Problem to work on:
Quote the whole listing exactly. Leave the pictures out of your copy.

Given data:
* * * * * * *

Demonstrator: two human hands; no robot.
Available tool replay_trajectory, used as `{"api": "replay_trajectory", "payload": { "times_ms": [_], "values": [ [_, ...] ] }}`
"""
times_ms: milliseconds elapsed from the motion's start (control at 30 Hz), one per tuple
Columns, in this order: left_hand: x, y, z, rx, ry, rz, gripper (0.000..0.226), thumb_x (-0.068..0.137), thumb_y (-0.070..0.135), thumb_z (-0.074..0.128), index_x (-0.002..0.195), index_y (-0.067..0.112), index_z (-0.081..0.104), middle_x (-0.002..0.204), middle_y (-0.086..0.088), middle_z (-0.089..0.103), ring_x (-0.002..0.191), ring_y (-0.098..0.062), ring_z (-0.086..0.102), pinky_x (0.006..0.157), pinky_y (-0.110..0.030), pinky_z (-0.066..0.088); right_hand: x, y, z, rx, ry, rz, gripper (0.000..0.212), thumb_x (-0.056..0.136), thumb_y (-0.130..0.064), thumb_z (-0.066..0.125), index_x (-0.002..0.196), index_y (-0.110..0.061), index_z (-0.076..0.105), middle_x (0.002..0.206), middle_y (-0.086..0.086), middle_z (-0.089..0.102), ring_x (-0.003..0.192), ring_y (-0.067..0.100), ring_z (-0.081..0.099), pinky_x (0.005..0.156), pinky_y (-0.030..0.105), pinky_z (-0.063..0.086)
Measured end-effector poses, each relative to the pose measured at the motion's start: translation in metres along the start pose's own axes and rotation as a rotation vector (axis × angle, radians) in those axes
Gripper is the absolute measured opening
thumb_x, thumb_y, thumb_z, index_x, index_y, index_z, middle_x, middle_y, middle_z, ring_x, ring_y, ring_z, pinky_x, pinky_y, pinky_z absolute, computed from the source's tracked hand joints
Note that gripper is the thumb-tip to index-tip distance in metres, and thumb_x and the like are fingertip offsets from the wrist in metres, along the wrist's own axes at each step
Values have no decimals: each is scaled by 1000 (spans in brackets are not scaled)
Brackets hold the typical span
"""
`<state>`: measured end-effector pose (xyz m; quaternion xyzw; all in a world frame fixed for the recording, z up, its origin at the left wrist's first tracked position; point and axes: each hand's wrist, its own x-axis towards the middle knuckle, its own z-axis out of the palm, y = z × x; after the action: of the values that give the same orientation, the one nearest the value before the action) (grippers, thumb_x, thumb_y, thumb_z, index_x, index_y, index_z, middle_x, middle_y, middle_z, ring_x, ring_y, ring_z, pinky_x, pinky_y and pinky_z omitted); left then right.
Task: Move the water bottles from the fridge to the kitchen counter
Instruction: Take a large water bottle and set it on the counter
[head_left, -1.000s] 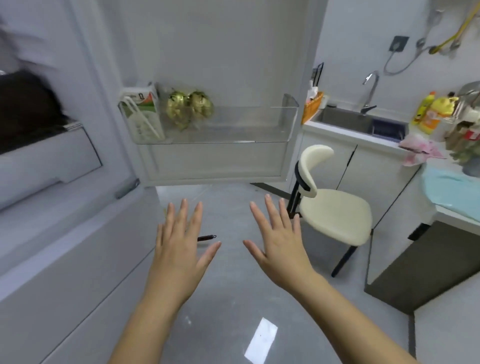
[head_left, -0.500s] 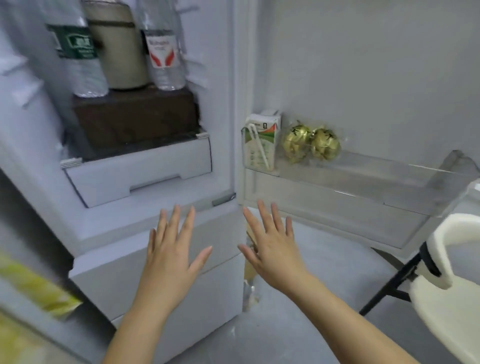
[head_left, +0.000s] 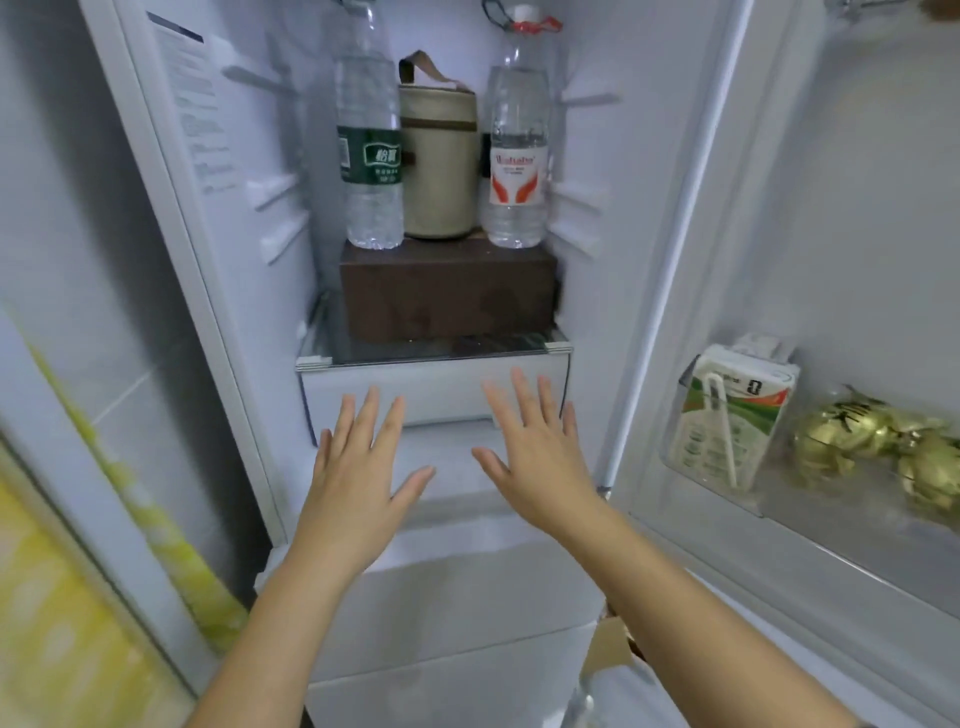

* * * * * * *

Response to the task:
Demonstrator: two human hands; no robot.
Available tool replay_trajectory, used as `{"api": "replay_trajectory", "payload": { "times_ms": [_], "values": [ [_, ...] ] }}`
"""
times_ms: milliseconds elapsed from the motion's start (control at 30 Hz), one per tuple
Columns, in this order: left_hand: x, y, z, rx, ry, rz, gripper (0.000..0.226), thumb_x (-0.068..0.137), thumb_y (-0.070..0.135), thumb_z (-0.074..0.128), index_x (-0.002..0.195), index_y (-0.067..0.112), index_z (-0.081..0.104), middle_x (-0.002..0.204), middle_y (-0.086..0.088), middle_z (-0.089..0.103), ring_x (-0.002..0.191), ring_y (-0.098..0.062), ring_z (-0.086..0.102), pinky_x (0.006..0.157), pinky_y (-0.110..0.030), pinky_z (-0.066..0.088); right_hand: x, y, z, rx, ry, rz, gripper (0.000..0.212), thumb_x (-0.056..0.136), thumb_y (-0.130..0.064), thumb_z (-0.066..0.125), index_x (-0.002..0.196), index_y (-0.110..0.061), index_z (-0.076..0.105), middle_x (0.002..0.206), middle_y (-0.086..0.086), middle_z (-0.089..0.102), ring_x (-0.003..0.192), ring_y (-0.067..0.100), ring_z (-0.081..0.099), pinky_x (0.005..0.156), pinky_y (-0.030..0.105), pinky_z (-0.063..0.086)
Measured end-effector poses, each relative to the pose measured at the motion's start: translation in metres along the start pose's own axes and rotation as a rotation vector (axis × angle, radians) in those axes
Gripper is the absolute measured opening
thumb_x, thumb_y, thumb_z, index_x, index_y, index_z, middle_x, middle_y, middle_z, ring_x, ring_y, ring_z, pinky_x, pinky_y, pinky_z absolute, computed from the source's tracked hand joints
Note that gripper is the thumb-tip to index-tip distance in metres, and thumb_x and the like are fingertip offsets from the wrist in metres, along the wrist's own axes at each step
Values have no decimals: each is scaled by 1000 (spans in brackets are not scaled)
Brackets hold the typical span
"""
`<state>`: measured end-effector pose (xyz m; quaternion xyzw; all in a world frame fixed for the recording, z up, its origin at the left wrist's first tracked position; point and axes: each hand's wrist, its own x-axis towards the middle knuckle, its own z-axis out of the palm, y = z × x; after the action: of the values that give the same orientation, the one nearest the value before the action) (grippers, thumb_x, thumb_y, thumb_z, index_x, index_y, index_z, middle_x, middle_y, middle_z, ring_x, ring_y, ring_z, pinky_x, pinky_y and pinky_z omitted); left then right.
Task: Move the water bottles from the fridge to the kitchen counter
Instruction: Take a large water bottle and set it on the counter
[head_left, -1.000s] 
[head_left, -0.500s] 
[head_left, +0.000s] 

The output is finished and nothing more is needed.